• **Problem to solve**:
Look below for the line containing "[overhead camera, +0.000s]"; from there, print each line exactly up to and including the line containing "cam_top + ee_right", and stop.

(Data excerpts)
+++++

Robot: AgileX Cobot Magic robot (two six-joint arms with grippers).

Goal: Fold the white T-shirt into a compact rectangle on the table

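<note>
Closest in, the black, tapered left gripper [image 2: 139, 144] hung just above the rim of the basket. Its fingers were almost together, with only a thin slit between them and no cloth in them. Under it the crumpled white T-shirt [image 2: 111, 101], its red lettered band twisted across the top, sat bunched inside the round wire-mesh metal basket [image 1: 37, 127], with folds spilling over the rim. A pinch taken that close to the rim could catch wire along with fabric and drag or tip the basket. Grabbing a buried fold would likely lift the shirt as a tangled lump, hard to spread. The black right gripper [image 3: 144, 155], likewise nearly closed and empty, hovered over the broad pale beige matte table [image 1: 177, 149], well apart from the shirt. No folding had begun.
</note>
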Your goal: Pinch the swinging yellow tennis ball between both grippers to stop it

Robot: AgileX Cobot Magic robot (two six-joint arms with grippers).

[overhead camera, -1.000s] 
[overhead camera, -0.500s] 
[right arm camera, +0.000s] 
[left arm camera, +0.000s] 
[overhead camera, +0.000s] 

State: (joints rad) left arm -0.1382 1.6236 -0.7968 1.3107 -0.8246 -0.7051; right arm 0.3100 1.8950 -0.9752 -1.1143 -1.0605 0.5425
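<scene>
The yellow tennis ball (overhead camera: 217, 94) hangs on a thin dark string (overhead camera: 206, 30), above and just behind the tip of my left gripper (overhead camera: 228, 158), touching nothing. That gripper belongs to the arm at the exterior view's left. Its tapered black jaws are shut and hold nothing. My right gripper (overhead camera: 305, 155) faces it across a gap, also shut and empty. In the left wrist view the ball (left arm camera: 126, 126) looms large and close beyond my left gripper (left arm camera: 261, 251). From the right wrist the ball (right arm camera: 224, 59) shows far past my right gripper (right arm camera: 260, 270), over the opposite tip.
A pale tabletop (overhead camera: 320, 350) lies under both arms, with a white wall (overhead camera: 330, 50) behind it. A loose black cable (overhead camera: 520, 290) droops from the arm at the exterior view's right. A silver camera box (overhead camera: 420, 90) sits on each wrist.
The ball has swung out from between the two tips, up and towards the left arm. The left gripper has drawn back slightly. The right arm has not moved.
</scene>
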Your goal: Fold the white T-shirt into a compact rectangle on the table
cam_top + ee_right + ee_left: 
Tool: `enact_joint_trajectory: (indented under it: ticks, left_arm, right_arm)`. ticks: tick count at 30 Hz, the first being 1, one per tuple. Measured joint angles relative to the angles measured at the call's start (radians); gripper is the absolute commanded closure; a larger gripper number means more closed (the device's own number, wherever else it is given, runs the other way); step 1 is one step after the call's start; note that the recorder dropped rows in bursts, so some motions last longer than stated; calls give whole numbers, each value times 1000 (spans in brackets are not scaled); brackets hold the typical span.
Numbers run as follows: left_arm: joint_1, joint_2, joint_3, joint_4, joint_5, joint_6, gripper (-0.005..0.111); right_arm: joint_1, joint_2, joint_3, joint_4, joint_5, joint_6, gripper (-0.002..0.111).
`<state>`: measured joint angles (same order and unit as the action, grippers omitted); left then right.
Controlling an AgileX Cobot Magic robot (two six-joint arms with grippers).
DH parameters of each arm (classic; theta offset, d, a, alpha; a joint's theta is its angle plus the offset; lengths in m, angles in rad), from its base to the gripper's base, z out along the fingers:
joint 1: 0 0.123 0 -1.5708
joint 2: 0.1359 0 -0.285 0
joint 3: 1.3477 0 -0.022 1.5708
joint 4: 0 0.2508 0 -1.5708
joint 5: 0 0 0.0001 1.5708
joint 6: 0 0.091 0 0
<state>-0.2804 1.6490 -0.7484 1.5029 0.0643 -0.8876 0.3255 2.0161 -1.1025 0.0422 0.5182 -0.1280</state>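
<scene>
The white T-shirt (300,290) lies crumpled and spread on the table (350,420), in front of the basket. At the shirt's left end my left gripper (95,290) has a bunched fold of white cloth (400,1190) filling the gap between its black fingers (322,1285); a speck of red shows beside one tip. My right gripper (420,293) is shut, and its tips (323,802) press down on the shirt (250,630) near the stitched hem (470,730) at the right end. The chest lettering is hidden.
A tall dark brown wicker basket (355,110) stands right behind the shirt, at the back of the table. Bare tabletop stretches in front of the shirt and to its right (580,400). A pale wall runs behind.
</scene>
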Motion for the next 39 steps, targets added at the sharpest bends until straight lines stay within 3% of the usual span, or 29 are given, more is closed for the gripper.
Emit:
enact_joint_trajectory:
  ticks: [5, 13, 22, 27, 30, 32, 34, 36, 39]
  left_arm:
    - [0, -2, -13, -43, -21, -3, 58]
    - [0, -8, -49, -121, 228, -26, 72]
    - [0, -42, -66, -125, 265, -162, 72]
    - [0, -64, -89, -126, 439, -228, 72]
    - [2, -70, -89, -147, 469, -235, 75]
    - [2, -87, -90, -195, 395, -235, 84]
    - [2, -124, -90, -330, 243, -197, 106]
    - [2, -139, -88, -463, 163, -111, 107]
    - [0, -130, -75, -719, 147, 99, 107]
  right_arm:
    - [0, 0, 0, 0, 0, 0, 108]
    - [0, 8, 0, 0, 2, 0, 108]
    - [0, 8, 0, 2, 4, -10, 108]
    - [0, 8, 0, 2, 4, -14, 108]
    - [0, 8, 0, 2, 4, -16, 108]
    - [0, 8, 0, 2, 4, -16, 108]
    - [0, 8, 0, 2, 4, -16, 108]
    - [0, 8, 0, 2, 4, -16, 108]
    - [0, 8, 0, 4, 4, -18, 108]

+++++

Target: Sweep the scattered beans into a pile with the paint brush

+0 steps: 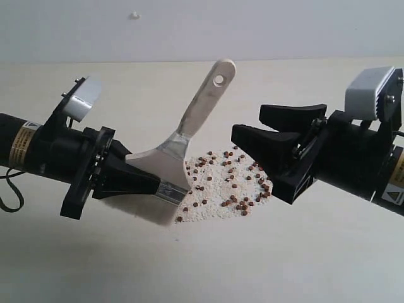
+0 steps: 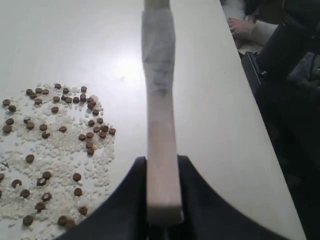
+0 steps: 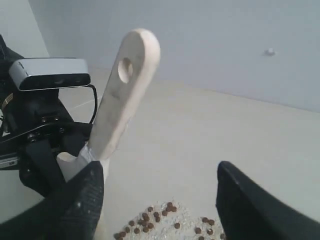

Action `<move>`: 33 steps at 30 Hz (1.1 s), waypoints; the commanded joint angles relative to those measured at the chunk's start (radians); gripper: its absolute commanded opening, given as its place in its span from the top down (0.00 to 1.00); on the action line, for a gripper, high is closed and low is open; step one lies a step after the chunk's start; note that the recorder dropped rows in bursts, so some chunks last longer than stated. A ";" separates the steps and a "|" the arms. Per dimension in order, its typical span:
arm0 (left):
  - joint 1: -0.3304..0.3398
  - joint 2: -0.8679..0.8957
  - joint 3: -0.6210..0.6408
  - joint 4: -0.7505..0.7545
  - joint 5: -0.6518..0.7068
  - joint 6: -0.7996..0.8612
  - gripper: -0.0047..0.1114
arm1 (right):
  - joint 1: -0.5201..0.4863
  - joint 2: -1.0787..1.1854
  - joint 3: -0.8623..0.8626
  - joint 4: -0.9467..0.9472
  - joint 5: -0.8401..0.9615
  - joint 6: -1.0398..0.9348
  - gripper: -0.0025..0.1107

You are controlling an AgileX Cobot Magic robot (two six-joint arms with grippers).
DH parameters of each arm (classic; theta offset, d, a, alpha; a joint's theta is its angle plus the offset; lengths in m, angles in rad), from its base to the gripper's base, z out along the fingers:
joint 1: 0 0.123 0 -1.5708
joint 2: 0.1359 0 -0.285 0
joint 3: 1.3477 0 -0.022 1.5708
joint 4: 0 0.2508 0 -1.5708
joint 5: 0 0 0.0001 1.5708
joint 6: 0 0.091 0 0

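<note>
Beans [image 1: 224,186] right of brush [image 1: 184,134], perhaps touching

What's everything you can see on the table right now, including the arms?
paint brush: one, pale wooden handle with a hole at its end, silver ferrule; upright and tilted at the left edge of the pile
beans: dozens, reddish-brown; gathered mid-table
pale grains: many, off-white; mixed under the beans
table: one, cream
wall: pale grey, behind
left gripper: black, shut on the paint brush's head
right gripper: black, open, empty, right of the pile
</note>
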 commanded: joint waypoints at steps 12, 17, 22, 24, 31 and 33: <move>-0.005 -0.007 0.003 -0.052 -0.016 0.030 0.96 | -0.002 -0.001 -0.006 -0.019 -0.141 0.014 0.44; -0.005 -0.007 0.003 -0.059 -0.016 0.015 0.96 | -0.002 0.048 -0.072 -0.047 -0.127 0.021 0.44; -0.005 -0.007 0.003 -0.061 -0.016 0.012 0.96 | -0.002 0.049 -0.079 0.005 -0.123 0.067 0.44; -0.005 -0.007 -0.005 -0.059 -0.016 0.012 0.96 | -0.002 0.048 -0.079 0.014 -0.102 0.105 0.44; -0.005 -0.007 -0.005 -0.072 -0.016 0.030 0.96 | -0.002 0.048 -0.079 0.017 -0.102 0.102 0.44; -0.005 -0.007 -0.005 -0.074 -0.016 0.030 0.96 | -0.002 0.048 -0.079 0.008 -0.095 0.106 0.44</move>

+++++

• **Finished exercise**:
[overhead camera, +0.000s] 

State: (joints rad) left arm -0.1382 1.6236 -0.7968 1.3107 -0.8246 -0.7051; right arm 0.3100 1.8950 -0.9752 -1.1143 -1.0605 0.5425
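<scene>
The yellow tennis ball (overhead camera: 217, 94) hangs on a thin dark string (overhead camera: 206, 30), above and just behind the tip of my left gripper (overhead camera: 228, 158), touching nothing. That gripper belongs to the arm at the exterior view's left. Its tapered black jaws are shut and hold nothing. My right gripper (overhead camera: 305, 155) faces it across a gap, also shut and empty. In the left wrist view the ball (left arm camera: 126, 126) looms large and close beyond my left gripper (left arm camera: 261, 251). From the right wrist the ball (right arm camera: 224, 59) shows far past my right gripper (right arm camera: 260, 270), over the opposite tip.
A pale tabletop (overhead camera: 320, 350) lies under both arms, with a white wall (overhead camera: 330, 50) behind it. A loose black cable (overhead camera: 520, 290) droops from the arm at the exterior view's right. A silver camera box (overhead camera: 420, 90) sits on each wrist.
The ball has swung out from between the two tips, up and towards the left arm. The left gripper has drawn back slightly. The right arm has not moved.
</scene>
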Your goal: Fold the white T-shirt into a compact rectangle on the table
cam_top + ee_right + ee_left: 

The exercise requires no additional content.